Carry over every entry exactly as it appears in the records.

(Data items)
---*---
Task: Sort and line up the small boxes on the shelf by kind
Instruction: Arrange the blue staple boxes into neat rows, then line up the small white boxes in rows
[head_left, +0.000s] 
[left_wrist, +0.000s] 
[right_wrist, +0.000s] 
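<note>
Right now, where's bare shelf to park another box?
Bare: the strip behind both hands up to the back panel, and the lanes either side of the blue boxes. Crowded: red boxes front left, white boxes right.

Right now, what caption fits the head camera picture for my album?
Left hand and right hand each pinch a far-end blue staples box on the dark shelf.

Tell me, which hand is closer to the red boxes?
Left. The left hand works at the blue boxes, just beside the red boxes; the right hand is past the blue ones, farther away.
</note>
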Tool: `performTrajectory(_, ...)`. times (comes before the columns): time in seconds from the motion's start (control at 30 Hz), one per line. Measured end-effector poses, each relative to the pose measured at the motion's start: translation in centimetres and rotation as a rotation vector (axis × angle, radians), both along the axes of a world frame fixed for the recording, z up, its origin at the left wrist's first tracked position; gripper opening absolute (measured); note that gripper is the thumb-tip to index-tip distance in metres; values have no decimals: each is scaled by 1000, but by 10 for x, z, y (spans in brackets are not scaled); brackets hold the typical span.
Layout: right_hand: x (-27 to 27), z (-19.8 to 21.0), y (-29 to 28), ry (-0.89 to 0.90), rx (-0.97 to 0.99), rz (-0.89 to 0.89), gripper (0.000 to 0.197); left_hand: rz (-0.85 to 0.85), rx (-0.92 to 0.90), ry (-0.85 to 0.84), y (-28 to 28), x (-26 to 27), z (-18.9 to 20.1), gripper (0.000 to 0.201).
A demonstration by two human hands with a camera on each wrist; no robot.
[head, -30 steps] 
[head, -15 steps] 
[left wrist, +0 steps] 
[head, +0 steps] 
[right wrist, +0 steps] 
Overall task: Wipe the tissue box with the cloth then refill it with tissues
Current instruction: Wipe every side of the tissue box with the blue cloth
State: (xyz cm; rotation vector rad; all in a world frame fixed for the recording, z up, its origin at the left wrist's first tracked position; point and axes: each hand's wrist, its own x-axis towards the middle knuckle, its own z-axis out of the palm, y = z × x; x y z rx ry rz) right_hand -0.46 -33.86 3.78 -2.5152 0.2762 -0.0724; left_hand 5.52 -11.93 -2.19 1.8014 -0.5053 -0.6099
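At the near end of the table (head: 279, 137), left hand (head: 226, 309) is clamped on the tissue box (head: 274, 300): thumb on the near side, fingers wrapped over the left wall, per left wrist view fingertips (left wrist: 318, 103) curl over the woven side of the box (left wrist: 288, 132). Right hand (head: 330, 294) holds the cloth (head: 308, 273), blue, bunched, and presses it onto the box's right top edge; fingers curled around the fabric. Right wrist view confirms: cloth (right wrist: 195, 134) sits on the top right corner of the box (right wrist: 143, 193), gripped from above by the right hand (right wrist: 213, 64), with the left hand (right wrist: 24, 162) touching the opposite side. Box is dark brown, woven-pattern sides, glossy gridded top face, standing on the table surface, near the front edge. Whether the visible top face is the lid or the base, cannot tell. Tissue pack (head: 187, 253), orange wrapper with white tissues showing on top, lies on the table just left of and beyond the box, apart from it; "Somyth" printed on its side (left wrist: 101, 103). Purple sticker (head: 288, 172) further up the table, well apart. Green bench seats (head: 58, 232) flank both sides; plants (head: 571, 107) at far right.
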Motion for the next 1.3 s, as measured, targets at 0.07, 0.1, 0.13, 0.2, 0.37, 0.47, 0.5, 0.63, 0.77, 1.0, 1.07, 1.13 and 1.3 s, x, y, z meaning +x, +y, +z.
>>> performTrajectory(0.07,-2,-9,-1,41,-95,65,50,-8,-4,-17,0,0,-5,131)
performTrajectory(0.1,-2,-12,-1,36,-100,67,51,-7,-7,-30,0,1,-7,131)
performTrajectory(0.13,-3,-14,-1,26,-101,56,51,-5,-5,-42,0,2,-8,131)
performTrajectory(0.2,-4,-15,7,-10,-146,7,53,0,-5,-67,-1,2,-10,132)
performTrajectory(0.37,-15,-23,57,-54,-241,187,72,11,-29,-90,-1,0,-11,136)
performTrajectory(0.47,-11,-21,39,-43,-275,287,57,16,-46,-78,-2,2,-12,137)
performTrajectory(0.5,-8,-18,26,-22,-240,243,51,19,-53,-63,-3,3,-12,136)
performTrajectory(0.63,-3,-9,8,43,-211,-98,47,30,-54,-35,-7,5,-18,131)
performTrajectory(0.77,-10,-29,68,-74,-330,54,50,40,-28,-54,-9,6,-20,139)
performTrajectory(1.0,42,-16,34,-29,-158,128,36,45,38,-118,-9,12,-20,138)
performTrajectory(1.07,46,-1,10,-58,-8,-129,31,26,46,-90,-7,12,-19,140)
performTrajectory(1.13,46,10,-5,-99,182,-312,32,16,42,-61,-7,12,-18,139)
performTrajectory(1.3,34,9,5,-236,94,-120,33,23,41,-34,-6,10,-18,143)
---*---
• RESULT
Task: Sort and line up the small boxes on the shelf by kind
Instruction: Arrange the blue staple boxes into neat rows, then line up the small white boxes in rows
[head_left, +0.000s] 
[left_wrist, +0.000s] 
[right_wrist, +0.000s] 
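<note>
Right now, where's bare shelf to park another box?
Bare: the strip behind both hands up to the back panel, and the lanes either side of the blue boxes. Crowded: red boxes front left, white boxes right.

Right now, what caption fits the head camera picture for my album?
Left hand and right hand each pinch a far-end blue staples box on the dark shelf.

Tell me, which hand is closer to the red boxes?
Left. The left hand works at the blue boxes, just beside the red boxes; the right hand is past the blue ones, farther away.
</note>
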Tool: `performTrajectory(_, ...)`. times (comes before the columns): time in seconds from the motion's start (control at 30 Hz), one per line. Measured end-effector poses, each relative to the pose measured at the motion's start: translation in centimetres and rotation as a rotation vector (axis × angle, radians), both along the axes of a world frame fixed for the recording, z up, its origin at the left wrist's first tracked position; gripper opening absolute (measured); note that gripper is the thumb-tip to index-tip distance in metres; values have no decimals: each is scaled by 1000, but by 10 for x, z, y (spans in brackets are not scaled); brackets hold the typical span.
Layout: right_hand: x (-27 to 27), z (-19.8 to 21.0), y (-29 to 28), ry (-0.89 to 0.90), rx (-0.97 to 0.99), rz (-0.89 to 0.89), gripper (0.000 to 0.197); left_hand: rz (-0.85 to 0.85), rx (-0.92 to 0.90), ry (-0.85 to 0.84), y (-28 to 28), x (-26 to 27), z (-18.9 to 20.1), gripper (0.000 to 0.201).
A demonstration by two human hands with a camera on each wrist; no robot.
[head, -30 steps] 
[head, -15 steps] 
[left wrist, +0 steps] 
[head, +0 steps] 
[right wrist, +0 steps] 
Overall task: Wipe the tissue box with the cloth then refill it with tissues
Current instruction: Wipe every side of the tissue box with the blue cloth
State: (xyz cm; rotation vector rad; all in a world frame fixed for the recording, z up, its origin at the left wrist's first tracked position; point and axes: each hand's wrist, its own x-axis towards the middle knuckle, its own z-axis out of the palm, y = z × x; x y z rx ry rz) right_hand -0.46 -33.86 3.78 -2.5152 0.2762 -0.0724; left_hand 5.52 -11.93 -2.19 1.8014 -0.5053 -0.6099
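At the near end of the table (head: 279, 137), left hand (head: 226, 309) is clamped on the tissue box (head: 274, 300): thumb on the near side, fingers wrapped over the left wall, per left wrist view fingertips (left wrist: 318, 103) curl over the woven side of the box (left wrist: 288, 132). Right hand (head: 330, 294) holds the cloth (head: 308, 273), blue, bunched, and presses it onto the box's right top edge; fingers curled around the fabric. Right wrist view confirms: cloth (right wrist: 195, 134) sits on the top right corner of the box (right wrist: 143, 193), gripped from above by the right hand (right wrist: 213, 64), with the left hand (right wrist: 24, 162) touching the opposite side. Box is dark brown, woven-pattern sides, glossy gridded top face, standing on the table surface, near the front edge. Whether the visible top face is the lid or the base, cannot tell. Tissue pack (head: 187, 253), orange wrapper with white tissues showing on top, lies on the table just left of and beyond the box, apart from it; "Somyth" printed on its side (left wrist: 101, 103). Purple sticker (head: 288, 172) further up the table, well apart. Green bench seats (head: 58, 232) flank both sides; plants (head: 571, 107) at far right.
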Motion for the next 1.3 s, as measured, targets at 0.07, 0.1, 0.13, 0.2, 0.37, 0.47, 0.5, 0.63, 0.77, 1.0, 1.07, 1.13 and 1.3 s, x, y, z meaning +x, +y, +z.
>>> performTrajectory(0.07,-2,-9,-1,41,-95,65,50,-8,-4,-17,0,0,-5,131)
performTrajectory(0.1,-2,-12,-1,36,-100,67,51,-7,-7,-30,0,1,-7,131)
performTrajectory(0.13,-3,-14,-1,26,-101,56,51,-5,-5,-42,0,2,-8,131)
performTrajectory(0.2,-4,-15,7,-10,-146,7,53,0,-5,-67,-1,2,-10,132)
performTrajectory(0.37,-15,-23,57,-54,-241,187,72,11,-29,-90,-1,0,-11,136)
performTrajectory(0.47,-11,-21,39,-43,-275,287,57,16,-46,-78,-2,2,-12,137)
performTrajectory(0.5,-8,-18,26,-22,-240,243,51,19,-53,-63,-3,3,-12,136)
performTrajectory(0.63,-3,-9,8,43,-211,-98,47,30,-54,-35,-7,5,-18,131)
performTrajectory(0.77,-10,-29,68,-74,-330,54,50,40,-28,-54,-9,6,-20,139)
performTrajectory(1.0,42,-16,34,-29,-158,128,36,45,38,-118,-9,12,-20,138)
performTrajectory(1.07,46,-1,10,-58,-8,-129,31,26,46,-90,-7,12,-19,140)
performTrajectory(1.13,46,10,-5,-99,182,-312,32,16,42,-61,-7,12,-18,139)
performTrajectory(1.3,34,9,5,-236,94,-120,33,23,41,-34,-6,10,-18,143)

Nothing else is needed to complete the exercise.